Dara senang, akhirnya apa yang Leonardo harapkan tercapai dengan mudah dan tanpa hambatan, apa pun. Arsen adalah pilihan terbaik, dan bersyukur Arsen juga menganggap Leonardo rekan yang bisa menguntungkan.

"Senang bekerja sama dengan Anda, Tuan Horrison," kata Arsen menjabat uluran tangan Leonardo setelah menandatangani kontrak kerja sama.

Leonardo juga mengatakan hal yang sama. Terlihat rasa puas karena bisa menaklukkan pria keras kepala seperti Arsen adalah prestasi yang patut diacungi jempol.

Setelah kepergian Arsen dan Jhon, Dara bernapas lega. Sejak tadi, dia menahan diri untuk tetap bersikap baik di hadapan rekan kerja baru mereka.

"Pak, Anda hebat sekali. Aku semakin bangga padamu." Dara ingin memeluk lengan Leonardo tetapi urung karena tatapan Leo yang langsung bisa ia tangkap.

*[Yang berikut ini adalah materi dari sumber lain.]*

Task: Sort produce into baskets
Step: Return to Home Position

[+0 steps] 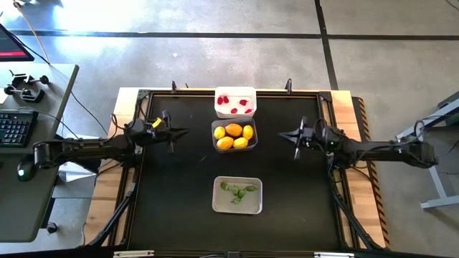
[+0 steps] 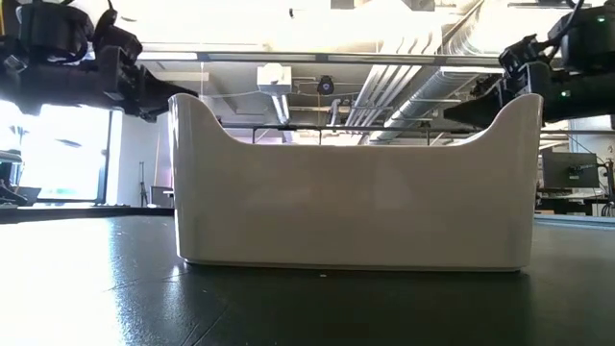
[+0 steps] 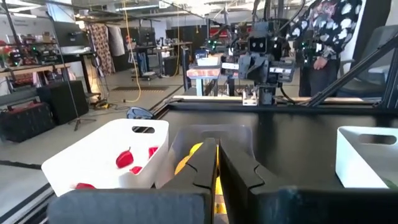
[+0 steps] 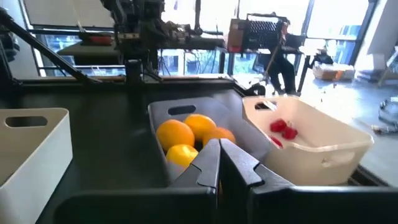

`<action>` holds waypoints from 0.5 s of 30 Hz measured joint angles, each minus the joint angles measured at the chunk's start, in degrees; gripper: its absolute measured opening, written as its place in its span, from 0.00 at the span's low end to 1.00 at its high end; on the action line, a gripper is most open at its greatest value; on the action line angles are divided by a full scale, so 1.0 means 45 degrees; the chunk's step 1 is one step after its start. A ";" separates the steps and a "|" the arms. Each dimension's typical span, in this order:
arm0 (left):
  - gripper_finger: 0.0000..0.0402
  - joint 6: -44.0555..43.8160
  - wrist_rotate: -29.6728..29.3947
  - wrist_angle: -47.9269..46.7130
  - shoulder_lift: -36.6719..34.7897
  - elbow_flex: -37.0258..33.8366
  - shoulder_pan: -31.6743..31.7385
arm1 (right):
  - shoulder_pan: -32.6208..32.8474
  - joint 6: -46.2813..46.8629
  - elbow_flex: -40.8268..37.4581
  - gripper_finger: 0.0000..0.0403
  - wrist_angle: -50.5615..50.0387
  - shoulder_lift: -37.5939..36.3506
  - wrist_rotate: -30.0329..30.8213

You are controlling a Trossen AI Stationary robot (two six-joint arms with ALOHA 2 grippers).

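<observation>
The produce lay sorted down the table's middle: red pieces [image 1: 224, 100] in the opaque white basket [image 1: 235, 89] at the far end, lemons [image 1: 234, 130] in the clear basket [image 1: 214, 136] at the centre, green pieces [image 1: 231, 188] in the pale grey basket [image 1: 251, 204] nearest. I judged the lemons smooth, light and apt to roll, best pinched across the waist, and the greens thin and limp. My left gripper [image 1: 181, 132] and right gripper [image 1: 285, 134] hung either side of the lemons, fingers pressed together, holding nothing.
</observation>
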 joint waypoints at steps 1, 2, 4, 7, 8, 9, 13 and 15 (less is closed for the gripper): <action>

Dara merapikan kembali duduknya, ia menoleh pada Leo lagi dan berucap lembut. "Bagaimana kalau kita rayakan keberhasilan ini, di tempat biasa?"

"Aku sibuk," tolak Leonardo langsung.

"Tapi, kita sudah lama tidak keluar bersama, Leo. Ibumu juga pasti tidak akan marah." Dara masih terus merayu dengan mengusap lengan Leonardo lembut.

Leonardo menatap Dara. Menghentikan gerakan tangan sekretarisnya yang mungkin saja bisa terlihat oleh orang lain dan itu menjadi bumerang terhadapnya.

"Pergilah berlibur untuk beberapa waktu. Kau sudah bekerja keras beberapa hari ini," tukas Leonardo.